I need the number of lines in the listing below that include the string "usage", and only that number.

----- Data to use -----

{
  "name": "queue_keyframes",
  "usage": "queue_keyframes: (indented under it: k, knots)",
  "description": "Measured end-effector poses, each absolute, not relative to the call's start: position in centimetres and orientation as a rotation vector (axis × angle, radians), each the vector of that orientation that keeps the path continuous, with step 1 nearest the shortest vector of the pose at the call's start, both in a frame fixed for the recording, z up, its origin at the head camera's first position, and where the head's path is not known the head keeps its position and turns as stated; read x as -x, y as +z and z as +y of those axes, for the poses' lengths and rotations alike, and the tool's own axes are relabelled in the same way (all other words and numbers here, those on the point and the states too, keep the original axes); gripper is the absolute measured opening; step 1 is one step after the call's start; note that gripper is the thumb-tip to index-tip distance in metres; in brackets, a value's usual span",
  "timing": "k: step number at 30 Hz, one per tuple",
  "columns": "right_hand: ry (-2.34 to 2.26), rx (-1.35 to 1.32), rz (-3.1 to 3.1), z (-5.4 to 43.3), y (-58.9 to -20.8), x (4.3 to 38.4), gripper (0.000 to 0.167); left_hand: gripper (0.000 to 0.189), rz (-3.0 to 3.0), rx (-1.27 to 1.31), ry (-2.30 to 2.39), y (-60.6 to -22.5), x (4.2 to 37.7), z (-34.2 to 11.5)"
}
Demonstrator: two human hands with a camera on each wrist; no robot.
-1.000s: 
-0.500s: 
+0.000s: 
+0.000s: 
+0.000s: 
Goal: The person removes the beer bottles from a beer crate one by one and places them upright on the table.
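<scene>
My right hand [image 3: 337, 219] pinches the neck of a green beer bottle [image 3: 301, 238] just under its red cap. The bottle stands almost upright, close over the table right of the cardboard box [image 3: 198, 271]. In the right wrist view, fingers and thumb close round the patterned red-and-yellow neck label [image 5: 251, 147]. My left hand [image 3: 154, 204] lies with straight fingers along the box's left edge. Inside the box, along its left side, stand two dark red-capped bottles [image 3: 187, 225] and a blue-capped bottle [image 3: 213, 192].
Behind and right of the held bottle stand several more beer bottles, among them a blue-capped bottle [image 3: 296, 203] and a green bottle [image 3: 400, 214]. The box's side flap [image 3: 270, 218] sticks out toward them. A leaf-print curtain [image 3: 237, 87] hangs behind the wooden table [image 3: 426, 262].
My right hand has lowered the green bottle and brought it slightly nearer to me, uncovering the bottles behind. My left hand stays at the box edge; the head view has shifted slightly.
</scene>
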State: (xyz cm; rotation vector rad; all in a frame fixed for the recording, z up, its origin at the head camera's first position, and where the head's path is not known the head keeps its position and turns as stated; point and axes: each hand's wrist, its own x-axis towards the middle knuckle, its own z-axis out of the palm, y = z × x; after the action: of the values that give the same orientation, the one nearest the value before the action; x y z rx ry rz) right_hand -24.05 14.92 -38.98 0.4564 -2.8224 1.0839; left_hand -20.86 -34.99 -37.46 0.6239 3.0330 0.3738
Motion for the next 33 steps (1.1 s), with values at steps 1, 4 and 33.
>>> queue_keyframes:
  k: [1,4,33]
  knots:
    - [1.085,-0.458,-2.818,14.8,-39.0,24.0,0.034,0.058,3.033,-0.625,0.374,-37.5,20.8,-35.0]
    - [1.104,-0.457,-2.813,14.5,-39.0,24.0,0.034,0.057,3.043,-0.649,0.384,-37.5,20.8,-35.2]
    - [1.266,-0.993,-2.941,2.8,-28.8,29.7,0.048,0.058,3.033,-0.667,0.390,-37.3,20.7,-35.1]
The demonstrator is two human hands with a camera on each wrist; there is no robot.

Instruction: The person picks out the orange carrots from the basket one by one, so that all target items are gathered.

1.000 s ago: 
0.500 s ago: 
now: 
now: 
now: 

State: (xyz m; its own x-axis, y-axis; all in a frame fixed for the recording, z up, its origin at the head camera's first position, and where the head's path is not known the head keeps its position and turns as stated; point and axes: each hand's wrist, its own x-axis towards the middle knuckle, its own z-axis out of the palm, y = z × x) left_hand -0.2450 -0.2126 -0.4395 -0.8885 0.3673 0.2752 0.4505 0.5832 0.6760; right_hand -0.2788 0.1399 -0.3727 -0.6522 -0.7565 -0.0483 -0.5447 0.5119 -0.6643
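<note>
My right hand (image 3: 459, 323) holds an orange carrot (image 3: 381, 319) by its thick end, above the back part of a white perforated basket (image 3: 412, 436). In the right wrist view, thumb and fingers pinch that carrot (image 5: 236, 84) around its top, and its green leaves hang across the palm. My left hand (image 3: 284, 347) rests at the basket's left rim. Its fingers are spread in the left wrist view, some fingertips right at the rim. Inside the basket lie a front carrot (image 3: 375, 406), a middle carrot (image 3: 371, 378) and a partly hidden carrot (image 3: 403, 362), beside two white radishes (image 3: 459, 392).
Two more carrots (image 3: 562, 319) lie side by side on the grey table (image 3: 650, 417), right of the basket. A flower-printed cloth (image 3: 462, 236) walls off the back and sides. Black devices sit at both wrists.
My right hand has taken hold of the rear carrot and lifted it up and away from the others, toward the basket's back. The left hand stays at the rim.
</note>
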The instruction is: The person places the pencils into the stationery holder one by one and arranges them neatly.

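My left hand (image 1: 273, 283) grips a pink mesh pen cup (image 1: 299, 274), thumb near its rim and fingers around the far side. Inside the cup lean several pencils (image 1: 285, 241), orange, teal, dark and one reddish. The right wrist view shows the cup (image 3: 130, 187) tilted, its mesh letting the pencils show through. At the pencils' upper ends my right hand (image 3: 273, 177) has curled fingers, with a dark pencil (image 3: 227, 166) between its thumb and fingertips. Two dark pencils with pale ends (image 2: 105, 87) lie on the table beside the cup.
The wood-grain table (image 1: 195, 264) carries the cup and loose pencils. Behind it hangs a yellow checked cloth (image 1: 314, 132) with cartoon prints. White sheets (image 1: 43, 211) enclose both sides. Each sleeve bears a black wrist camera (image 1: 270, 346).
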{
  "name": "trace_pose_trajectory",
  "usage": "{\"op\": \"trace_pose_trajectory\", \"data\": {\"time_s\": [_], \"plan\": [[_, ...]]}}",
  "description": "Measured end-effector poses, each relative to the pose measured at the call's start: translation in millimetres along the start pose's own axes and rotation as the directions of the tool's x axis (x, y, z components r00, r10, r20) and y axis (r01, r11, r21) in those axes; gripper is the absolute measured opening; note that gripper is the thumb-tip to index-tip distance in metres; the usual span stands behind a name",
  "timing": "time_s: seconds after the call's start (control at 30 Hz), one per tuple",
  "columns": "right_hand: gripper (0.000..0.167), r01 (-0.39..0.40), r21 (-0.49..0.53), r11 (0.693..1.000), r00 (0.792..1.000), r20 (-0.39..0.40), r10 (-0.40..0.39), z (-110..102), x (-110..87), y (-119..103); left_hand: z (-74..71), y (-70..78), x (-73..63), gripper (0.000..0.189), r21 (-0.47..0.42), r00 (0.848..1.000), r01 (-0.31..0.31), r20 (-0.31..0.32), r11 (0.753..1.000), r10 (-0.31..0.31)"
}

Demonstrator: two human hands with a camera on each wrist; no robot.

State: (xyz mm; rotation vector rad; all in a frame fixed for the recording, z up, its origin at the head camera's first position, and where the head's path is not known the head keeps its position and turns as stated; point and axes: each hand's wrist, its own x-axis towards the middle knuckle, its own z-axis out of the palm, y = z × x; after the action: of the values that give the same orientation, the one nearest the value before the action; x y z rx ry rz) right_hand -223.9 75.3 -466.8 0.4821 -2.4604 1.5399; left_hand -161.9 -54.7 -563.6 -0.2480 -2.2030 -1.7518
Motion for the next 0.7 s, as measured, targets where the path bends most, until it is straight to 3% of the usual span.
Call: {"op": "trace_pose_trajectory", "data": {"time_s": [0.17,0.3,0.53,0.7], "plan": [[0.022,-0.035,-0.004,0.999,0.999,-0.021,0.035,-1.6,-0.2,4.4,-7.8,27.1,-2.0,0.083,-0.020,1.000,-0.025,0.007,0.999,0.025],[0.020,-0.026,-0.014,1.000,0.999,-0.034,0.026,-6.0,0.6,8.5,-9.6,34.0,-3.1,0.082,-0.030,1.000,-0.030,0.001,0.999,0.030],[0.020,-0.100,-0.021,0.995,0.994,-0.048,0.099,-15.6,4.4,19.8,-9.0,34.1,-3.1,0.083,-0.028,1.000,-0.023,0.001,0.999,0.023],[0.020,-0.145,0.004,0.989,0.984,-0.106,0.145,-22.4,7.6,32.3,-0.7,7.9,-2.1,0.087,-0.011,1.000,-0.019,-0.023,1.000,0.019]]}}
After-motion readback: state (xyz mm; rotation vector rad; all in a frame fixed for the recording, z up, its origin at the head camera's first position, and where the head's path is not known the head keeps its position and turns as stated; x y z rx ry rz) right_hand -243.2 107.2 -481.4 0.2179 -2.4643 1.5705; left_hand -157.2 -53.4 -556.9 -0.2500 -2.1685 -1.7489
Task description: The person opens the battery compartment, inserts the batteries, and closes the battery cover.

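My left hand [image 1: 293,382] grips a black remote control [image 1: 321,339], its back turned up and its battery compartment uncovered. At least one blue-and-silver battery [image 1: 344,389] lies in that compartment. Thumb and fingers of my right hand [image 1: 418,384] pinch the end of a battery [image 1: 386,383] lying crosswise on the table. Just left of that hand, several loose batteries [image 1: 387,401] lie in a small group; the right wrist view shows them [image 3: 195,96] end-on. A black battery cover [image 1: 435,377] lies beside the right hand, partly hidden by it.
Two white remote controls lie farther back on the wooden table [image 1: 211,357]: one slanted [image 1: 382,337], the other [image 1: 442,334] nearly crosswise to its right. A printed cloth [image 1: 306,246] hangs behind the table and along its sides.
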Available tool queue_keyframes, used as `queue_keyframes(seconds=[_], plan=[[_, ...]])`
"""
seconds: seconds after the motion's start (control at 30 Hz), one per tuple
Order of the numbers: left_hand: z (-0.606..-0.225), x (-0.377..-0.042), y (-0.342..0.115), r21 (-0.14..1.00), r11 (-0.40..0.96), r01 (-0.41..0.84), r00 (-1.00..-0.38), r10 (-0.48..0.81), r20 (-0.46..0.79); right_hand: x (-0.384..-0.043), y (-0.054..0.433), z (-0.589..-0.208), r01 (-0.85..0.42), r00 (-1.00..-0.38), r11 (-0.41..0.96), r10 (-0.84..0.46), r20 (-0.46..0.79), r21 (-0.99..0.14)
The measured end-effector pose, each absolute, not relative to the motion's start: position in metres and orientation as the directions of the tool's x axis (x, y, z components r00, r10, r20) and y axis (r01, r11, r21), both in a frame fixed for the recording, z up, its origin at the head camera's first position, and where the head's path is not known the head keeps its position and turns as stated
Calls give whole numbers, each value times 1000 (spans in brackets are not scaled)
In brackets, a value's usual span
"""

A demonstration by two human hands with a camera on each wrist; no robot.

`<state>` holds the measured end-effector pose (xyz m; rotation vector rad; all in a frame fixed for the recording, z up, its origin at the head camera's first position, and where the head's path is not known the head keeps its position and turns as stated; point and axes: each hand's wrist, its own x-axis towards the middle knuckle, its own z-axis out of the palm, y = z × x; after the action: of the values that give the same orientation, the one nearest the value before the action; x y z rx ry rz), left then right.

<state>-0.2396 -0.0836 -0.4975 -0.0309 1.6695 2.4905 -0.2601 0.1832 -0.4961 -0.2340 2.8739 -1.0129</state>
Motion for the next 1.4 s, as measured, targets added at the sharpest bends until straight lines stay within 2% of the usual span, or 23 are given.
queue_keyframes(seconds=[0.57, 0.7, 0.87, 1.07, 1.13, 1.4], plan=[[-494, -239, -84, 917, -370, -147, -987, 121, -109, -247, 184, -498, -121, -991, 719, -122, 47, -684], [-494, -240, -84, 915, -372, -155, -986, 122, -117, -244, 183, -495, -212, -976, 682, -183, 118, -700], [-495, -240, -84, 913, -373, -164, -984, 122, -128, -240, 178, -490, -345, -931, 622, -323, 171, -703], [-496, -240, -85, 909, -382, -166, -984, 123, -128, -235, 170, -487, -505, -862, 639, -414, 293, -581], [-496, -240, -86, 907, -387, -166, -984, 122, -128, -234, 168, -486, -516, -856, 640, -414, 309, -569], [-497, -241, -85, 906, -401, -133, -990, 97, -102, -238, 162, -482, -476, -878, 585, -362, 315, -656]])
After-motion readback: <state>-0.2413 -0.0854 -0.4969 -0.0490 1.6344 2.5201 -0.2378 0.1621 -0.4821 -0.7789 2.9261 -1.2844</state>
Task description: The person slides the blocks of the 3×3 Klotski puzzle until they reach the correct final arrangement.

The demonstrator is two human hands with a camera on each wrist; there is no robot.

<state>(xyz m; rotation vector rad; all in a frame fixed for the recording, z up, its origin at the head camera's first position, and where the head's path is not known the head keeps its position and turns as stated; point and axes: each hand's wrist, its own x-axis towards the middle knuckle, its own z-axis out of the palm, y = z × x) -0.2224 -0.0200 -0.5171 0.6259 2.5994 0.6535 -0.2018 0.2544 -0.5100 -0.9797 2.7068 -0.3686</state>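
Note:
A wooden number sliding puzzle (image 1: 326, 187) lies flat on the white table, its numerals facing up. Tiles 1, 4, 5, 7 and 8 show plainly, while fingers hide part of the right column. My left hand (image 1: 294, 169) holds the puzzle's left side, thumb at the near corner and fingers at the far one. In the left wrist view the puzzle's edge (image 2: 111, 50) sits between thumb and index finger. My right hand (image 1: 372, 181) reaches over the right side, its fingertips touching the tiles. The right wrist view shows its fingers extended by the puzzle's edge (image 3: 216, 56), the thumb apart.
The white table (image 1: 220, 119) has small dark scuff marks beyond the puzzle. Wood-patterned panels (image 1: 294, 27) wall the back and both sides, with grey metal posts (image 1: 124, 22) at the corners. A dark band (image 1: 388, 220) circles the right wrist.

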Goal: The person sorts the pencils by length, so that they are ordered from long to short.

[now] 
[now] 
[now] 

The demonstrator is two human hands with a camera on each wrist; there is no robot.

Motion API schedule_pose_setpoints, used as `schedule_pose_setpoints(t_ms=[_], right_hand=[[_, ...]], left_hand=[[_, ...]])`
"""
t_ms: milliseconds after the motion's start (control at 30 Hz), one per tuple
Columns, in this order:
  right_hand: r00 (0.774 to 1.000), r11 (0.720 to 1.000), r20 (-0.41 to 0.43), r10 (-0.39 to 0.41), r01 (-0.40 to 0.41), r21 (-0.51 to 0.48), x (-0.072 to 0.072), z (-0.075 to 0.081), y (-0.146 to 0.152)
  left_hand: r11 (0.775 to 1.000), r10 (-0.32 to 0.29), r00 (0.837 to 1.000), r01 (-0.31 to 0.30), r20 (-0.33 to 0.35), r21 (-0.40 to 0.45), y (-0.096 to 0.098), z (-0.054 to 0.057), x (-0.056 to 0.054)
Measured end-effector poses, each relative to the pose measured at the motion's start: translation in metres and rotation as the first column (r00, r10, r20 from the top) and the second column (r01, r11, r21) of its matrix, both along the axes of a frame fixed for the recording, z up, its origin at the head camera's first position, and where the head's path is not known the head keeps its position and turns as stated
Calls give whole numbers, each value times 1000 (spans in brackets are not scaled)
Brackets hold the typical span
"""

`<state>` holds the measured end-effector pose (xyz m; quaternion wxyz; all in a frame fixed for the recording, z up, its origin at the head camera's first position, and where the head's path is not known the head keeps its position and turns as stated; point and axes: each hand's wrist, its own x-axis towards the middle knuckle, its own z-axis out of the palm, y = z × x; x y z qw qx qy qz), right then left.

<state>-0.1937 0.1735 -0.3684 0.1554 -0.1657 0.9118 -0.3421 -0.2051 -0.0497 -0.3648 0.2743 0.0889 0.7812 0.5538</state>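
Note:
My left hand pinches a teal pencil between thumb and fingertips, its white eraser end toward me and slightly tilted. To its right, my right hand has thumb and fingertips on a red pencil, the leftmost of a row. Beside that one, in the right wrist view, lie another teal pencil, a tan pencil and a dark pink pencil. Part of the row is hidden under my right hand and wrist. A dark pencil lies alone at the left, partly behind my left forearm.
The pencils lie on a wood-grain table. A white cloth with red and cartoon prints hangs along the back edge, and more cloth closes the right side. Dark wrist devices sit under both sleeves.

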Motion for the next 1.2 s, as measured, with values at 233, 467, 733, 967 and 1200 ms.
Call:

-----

Output for this exercise ->
2